Tout cela mis bout à bout contribue à définir Marteau Rouge. Une musique pointilliste et pointilleuse qui se construit par petites touches successives et qui frappe autant dans ses détails que dans son ensemble. Une écoute minutieuse permet d’entendre comment tout cela s’amalgame, comment chaque instrument rentre dans les autres. Une écoute plus distraite dévoile le dessein et les deux sidèrent en permanence. La musique de Marteau Rouge est tout à la fois fragile et solide. Au premier morceau, on saisit les sons à la volée, au moment où ils sont émis parce qu’il faut bien se raccrocher à quelque chose et que le silence intrigue. Incapable de savoir à l'issue d'une seconde là où nous amènera la suivante, incapable de saisir le tout, on s’attarde sur l’ossature. Au second morceau, déjà un peu moins surpris, on laisse le cerveau combler les vides mais la vision d’ensemble reste tout de même parcellaire. On extrapole, on se projette mais on est, de toute façon, à côté. Sur les suivants, c’est plus ou moins la même chose car Marteau Rouge ne se laisse pas facilement apprivoiser.

Non pas qu’il soit abscons et à tel point complexe qu’il laisse l’auditeur sur le bord de la route mais bien plutôt parce que ce dernier, pour entrer dans le disque, doit accepter de s’y abandonner complètement.
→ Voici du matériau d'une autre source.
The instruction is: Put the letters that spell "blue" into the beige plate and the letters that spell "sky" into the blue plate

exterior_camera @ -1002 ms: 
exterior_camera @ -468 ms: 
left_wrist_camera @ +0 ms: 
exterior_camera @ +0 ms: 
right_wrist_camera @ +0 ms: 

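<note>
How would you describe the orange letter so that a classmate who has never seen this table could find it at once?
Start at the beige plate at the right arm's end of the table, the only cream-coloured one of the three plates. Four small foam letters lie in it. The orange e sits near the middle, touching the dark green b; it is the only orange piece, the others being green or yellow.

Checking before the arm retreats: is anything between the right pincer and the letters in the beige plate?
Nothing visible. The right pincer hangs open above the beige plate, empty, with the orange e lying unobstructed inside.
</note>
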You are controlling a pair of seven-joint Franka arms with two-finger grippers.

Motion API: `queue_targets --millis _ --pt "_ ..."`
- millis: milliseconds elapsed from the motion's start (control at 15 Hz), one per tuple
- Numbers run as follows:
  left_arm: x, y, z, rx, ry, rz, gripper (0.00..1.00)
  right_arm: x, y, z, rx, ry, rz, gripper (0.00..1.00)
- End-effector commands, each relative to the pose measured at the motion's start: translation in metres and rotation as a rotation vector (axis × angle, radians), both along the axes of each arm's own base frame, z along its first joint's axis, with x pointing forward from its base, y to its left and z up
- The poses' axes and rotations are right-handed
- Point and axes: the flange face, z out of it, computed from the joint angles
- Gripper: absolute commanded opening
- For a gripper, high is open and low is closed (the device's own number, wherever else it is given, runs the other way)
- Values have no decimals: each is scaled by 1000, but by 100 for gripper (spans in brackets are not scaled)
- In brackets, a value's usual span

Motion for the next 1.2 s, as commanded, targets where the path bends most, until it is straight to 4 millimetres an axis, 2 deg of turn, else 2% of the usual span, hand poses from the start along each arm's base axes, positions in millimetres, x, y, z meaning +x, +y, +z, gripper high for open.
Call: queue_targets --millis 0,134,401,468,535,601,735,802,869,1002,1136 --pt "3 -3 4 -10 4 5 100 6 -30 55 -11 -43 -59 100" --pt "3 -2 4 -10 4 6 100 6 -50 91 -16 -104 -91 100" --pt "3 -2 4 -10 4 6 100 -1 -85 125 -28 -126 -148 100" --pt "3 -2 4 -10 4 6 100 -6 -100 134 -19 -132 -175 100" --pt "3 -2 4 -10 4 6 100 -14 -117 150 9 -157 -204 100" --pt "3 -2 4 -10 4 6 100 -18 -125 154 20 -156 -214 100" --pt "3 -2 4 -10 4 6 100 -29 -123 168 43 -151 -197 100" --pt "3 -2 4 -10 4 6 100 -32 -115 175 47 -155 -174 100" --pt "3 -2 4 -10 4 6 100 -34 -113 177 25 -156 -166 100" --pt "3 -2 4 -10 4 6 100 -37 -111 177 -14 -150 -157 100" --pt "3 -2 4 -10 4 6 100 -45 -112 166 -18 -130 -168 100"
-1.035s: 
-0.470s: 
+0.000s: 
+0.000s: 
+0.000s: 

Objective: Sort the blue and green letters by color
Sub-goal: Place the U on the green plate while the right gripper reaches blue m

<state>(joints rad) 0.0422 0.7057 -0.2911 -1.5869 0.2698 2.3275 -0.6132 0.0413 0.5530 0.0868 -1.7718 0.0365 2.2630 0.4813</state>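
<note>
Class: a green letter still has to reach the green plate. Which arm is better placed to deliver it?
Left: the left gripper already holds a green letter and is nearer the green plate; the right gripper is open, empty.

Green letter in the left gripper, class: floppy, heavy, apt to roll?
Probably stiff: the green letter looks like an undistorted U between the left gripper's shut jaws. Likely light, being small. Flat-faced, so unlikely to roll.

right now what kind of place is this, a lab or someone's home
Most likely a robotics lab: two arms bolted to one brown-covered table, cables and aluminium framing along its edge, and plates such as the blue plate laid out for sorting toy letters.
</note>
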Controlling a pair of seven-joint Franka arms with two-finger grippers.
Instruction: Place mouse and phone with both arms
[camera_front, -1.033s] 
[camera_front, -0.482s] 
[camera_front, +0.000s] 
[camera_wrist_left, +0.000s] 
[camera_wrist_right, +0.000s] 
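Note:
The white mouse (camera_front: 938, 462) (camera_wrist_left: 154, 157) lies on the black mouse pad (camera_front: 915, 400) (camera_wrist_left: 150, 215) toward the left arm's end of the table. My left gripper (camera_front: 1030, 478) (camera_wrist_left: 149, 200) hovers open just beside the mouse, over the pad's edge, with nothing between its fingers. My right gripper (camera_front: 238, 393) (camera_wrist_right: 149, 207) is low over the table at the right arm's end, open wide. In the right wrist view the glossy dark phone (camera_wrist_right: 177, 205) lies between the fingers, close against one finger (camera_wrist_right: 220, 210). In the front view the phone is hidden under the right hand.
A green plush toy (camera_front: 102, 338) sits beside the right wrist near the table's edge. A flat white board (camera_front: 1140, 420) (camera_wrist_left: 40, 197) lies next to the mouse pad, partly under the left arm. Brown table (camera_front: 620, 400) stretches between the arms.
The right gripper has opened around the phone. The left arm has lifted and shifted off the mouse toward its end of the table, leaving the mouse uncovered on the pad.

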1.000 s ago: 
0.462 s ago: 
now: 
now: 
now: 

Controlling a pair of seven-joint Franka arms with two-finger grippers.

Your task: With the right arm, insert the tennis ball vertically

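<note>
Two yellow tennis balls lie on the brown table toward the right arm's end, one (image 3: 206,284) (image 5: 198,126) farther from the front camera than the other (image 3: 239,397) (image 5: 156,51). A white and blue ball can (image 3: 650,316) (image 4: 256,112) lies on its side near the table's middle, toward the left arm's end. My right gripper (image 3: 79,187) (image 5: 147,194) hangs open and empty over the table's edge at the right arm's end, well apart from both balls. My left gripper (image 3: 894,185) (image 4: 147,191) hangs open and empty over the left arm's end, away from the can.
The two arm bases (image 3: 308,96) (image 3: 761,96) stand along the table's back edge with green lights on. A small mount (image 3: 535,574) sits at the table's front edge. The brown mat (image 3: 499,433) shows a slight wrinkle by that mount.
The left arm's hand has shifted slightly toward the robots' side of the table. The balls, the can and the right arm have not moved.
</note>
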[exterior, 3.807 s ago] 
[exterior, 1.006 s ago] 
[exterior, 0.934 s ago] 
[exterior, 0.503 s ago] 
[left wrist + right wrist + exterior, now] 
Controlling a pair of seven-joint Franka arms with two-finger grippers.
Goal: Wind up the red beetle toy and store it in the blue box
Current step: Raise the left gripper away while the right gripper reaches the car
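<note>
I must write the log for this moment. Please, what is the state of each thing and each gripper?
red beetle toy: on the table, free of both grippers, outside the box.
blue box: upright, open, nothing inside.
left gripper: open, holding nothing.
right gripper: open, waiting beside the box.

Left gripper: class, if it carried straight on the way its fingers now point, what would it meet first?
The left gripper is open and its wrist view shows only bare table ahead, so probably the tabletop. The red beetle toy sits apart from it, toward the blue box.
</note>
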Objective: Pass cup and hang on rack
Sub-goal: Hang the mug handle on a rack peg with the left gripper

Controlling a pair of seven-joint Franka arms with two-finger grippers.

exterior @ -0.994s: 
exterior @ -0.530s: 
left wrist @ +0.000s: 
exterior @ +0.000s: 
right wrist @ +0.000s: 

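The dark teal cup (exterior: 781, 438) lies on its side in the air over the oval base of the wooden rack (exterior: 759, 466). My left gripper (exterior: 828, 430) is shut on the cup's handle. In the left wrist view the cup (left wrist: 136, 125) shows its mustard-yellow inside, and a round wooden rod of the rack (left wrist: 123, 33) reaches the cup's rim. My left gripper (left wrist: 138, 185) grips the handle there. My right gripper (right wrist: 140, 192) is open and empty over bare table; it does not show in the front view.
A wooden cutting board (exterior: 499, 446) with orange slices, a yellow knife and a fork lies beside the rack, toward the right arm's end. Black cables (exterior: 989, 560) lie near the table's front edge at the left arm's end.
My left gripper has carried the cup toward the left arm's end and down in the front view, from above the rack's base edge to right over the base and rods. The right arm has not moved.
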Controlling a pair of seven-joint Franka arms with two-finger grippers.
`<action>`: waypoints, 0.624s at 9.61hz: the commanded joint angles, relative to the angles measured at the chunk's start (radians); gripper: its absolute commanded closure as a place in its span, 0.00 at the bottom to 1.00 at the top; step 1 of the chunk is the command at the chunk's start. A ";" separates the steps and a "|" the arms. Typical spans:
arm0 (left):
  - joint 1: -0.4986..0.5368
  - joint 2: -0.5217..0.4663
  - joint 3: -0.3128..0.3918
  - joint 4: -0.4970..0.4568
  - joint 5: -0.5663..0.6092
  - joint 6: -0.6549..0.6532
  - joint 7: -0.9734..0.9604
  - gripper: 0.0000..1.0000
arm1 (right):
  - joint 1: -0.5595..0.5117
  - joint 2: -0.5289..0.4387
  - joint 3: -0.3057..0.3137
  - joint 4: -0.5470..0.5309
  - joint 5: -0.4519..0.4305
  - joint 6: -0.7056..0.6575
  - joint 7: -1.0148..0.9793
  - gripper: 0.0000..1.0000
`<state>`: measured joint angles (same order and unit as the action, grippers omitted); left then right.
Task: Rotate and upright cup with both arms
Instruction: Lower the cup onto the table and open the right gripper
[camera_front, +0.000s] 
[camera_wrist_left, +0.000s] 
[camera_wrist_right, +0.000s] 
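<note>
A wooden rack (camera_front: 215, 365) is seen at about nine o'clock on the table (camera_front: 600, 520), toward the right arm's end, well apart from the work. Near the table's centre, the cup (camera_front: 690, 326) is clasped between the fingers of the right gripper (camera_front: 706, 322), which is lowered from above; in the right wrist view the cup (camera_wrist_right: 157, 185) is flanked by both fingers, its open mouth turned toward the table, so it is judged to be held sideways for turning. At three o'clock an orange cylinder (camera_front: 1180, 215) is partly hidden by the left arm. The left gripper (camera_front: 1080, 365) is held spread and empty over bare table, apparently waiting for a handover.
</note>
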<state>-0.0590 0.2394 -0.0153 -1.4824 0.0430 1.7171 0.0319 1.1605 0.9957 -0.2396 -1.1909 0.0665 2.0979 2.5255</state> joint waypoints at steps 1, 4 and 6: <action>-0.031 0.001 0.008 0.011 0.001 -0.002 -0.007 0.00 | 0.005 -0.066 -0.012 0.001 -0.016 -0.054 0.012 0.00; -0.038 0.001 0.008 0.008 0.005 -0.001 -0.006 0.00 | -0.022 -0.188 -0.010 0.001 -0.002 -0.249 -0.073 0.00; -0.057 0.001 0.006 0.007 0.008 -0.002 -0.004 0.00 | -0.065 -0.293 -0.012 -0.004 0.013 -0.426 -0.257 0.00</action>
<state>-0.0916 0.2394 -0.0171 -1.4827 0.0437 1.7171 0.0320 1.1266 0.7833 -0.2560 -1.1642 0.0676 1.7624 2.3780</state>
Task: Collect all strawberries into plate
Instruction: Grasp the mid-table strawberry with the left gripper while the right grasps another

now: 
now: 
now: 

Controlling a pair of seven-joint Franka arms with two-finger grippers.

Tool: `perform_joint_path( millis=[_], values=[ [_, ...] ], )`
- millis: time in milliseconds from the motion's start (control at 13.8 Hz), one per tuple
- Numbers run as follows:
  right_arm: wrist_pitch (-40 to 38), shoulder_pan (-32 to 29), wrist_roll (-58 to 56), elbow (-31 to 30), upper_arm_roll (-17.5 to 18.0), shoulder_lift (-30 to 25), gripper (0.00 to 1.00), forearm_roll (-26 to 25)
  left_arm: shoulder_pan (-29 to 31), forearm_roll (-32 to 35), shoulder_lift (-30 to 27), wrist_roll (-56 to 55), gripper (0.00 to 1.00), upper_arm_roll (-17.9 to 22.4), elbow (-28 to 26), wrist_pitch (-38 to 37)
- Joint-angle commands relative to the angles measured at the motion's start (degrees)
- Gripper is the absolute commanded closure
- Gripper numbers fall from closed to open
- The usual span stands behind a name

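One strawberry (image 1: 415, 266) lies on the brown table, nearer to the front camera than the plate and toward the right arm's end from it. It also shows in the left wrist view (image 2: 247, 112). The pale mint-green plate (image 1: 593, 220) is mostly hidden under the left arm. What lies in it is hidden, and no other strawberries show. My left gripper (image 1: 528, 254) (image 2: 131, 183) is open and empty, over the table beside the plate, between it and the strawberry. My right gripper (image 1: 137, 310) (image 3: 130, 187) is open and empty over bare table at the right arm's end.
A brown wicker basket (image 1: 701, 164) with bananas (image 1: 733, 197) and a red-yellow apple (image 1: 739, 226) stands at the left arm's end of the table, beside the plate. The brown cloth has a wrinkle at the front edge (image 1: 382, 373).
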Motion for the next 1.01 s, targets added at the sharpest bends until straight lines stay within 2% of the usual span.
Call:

Inutile d’analyser, de faire appel à des références qui permettraient de jalonner l’écoute quand il n’y a en fait qu’une seule chose à faire : se laisser porter, ne pas lutter, laisser le Marteau Rouge couler en soi et partir avec lui à l’aventure. Laisser son jazz improvisé et singulier s’insinuer et faire sens. Créant une véritable atmosphère, un canevas de textures où s’entrechoquent électronique, guitare et percussions : une nappe sombre zébrée d'un charivari de peau et de cymbales où s’ébrouent quelques arpèges de guitare, quelque chose qui reste au plus près du sol ou au contraire qui vise les cimes… Le corps tout entier suspendu au moindre mouvement. Impossible de décrire les morceaux parce qu’on ne saurait mettre en mot une musique en mutation perpétuelle. Pas d’ennui ici, pas de démonstration vaine, pas de masturbation technique mais l’envie d’en découdre et de jouer ensemble.

Marteau Rouge… Personnellement, je me demandais où était passé la faucille mais à l’issue de l’écoute et après avoir réécouté leur collaboration avec Evan Parker, finalement, tout s’est clarifié : le trio n’est pas révolutionnaire, il n’agit pas en réaction à quelque chose. En revanche, il se fiche des stéréotypes et des figures imposées et c’est bien en cela que sa musique est unique. Un grand coup de marteau dans les conventions. Quand on l’écoute, ce qui frappe le plus au final, et que l’on retient, c’est avant tout sa grande liberté. Celle qui lui permet de construire un mouvement comme Entre… à partir des doigts Jean-François Pauvros glissant sur les cordes pour les faire miauler puis crisser et pour finir, sonner comme un violon. La batterie accompagne cette métamorphose, d’abord délicate, presque muette, gagnant peu à peu en sauvagerie. Makoto Sato giflant ses cymbales, les déchiquetant tout en gardant sa délicatesse alors qu’un grand fracas d’ondes nocives issus des fils emmêlés, de la jungle de boutons et de curseurs de Jean-Marc Foussat enveloppent le tout. Une tension triangulaire. Un mouvement d’animal qui se réveille pour partir en chasse. Un mouvement qui permet de saisir toute la félinité du trio. Et toute sa liberté.

Tous les autres sont exactement pareils (mention spéciale à l'implosif Noir qui achève le disque et lui donne son titre) : eau qui dort ou mer déchaînée, peu importe, le courant nous emporte.